I’m a bit behind on my articles.  I finished the Graveyard book five or six days ago, but only got it out as an article two days ago.  I started reading The Yiddish Policeman’s Union, by Michael Chabon, almost immediately after and I finished it two days ago.  I’m currently reading a book on interstellar propulsion technologies.  I’ll probably finish that in a few days and won’t get an article out for weeks.  Oh, and I also read a book about terraforming.  I have no idea when I’ll finally write about that one.

The Yiddish Policemans Union by Michael Chabon

The cover is gorgeous.  It’s probably the most aethesthetically interesting and appropriate cover I’ve ever seen.  Michael Chabon is an established author so they seem to have given him the royal treatment.

Admittedly, I have no read any of his previous works.  I picked this one up predominately on the fact that it won the 2007 Nebula Award for  Best Novel.

It’s a truly strange book.

Set in an alternate timeline where only the Bomb stopped Germany and Israel collapsed, the Jewish diaspora is given a temporary home in Sitka, Alaska.  Forty years later the territory is set to revert to Alaskan control.  Meyer Landsman, a Sitka cop, has a crime on his hands and a world crumbling around him.

That’s the short synopsis, but it leaves a lot in the air.  It’s around 600 pages, my copy, and half of them are Yiddish.  That’s an exageration, but enough of the the names,the places and, most frustratingly, the words are in Yiddish that reading the thing requires either a working knowledge of that language, enough dedication to look them up, or enough flexibility to simply fly over them and hope the meaning becomes obvious.

As a science fiction story and an alternate timeline one at that, there is the expectation that I’ll be tossed into a world where things are somewhat confusing.  That’s just part of what science fiction is about.  Skimming over the Amazon reviews, a lot of the readers are people that have followed Michael Chabon, instead of science fiction, and they haven’t much cared for what they’ve found.  They consider the book and jumbled mess and have pretty much left it at that.

I wouldn’t consider that a particular fair appraisal.  The book does get confusing, but it’s not because of the alternate timeline aspects or Jewish culture or even the base plot.  The book is confusing because it’s written in what I can only describe as the most peculiar style I’ve come across in a modern book.  Third person present tense writing just happens to be somewhat obscure.  ’Meyer Landsmen looks across the room and sees Beronshtyn.’  For the first two hundred pages that tense and tone alone kept me thoroughly offguard.
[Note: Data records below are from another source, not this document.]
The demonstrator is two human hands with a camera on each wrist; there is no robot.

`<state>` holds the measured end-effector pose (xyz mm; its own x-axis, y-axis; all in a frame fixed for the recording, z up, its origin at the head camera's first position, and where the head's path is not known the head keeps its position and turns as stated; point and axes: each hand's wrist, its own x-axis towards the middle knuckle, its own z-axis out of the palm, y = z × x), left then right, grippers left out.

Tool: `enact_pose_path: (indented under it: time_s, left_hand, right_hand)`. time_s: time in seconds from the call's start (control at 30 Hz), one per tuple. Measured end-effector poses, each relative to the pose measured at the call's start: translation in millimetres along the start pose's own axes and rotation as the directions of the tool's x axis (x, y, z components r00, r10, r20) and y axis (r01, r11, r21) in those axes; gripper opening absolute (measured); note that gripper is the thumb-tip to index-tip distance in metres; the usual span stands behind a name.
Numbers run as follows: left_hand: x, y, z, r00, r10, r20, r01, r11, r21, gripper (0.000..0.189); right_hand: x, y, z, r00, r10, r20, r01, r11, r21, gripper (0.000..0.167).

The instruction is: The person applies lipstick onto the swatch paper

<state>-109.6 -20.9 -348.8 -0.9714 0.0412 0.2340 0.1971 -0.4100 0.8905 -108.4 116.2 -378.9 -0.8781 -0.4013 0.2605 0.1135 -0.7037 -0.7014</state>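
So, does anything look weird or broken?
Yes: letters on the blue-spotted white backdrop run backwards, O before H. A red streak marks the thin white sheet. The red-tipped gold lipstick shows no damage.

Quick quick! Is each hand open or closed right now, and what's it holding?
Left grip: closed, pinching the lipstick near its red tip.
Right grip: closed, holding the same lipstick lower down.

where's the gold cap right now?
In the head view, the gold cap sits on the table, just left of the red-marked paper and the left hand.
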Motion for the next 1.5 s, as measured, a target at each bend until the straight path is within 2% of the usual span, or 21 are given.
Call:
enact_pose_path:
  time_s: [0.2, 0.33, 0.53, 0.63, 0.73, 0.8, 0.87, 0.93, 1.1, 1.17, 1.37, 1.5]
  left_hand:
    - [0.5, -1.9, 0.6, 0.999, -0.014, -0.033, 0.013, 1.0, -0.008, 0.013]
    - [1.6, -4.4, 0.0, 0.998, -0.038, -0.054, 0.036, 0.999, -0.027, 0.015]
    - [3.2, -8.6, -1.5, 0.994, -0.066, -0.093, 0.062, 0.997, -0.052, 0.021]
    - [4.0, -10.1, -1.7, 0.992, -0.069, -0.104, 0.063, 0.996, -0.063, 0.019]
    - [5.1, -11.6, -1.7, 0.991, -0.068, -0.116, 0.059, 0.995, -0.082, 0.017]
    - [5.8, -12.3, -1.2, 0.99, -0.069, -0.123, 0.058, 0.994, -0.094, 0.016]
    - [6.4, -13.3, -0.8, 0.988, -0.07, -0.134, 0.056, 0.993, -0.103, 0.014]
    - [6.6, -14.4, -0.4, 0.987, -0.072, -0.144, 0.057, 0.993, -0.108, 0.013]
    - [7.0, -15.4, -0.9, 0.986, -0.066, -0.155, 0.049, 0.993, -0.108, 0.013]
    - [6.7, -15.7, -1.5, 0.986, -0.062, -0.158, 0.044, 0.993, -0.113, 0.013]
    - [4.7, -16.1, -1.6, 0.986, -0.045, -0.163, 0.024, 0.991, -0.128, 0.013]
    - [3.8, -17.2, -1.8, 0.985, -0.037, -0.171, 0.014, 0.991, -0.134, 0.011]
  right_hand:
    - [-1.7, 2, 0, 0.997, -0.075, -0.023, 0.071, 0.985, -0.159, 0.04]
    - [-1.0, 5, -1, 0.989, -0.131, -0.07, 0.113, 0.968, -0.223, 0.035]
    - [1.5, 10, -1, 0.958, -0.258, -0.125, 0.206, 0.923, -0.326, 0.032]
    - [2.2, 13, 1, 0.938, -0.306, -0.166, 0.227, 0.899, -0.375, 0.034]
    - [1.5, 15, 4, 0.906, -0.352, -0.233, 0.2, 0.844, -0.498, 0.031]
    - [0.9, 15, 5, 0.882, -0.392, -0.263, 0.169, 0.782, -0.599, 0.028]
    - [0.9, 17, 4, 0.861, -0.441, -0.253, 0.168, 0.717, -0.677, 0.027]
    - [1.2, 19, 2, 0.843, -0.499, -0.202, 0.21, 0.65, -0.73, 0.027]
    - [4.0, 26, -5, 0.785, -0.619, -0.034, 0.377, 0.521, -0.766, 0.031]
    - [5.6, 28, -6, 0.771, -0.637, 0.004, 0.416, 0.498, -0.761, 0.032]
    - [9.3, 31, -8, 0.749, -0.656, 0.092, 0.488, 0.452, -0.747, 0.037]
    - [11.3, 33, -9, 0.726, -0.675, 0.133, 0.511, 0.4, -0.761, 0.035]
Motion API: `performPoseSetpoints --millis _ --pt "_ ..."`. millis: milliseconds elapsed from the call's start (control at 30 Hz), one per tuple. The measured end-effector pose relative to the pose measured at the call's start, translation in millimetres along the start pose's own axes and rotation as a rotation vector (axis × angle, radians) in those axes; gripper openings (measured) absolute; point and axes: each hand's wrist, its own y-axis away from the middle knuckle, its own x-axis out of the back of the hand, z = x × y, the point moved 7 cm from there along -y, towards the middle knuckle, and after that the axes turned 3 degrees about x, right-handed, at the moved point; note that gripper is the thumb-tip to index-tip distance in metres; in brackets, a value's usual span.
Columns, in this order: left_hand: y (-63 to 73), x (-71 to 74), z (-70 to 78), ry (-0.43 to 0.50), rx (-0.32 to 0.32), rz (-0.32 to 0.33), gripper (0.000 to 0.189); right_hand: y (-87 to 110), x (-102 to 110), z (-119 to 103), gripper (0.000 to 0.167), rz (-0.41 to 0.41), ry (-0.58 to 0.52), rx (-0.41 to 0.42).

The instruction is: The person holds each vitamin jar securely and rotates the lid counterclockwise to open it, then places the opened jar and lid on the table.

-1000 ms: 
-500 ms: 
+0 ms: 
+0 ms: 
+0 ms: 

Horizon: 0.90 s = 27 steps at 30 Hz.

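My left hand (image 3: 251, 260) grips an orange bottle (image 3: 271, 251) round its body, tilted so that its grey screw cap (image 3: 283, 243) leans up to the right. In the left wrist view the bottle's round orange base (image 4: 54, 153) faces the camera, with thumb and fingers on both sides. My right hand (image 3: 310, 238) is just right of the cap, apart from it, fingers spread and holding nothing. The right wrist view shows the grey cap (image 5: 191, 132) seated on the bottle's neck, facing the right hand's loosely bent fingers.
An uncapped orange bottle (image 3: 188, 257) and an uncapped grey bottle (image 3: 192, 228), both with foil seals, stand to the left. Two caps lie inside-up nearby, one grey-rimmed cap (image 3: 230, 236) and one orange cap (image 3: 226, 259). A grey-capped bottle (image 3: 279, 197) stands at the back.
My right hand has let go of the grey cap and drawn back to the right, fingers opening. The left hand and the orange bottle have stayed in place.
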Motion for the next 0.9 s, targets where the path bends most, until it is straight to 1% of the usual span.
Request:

I finished the book and as I got deeper I managed to absorb the writing.  It’s an odd style, but it works.  In some places it seems terribly awkward.  You have the intimacy of the first person tense, but with too many names being thrown around.

Further along the plot seems to take larger and larger leeps.  By the end, I admit that, not very much of it seemed plausible.  It kept along a nice, though slow, pace for most of the book, but the last third hung by a few tenuous strings until it ended with something of a thud.  I wouldn’t say I disliked the book, but I would hardly call it fulfilling.  It was like the first book in a trilogy ending cliffhanging that’s too final and too uninspiring.  By the end I was pretty much tired with the characters.  They’d gone through their change at snail’s past and what they really needed was a long nap.

From this book and from the reviews I’ve read Mr. Chabon seems to be a very talented writer and rather adventurous as far as his style and topics.  This particular novel might have fallen a bit flat, bit I’ll have to keep an eye out for another book of his.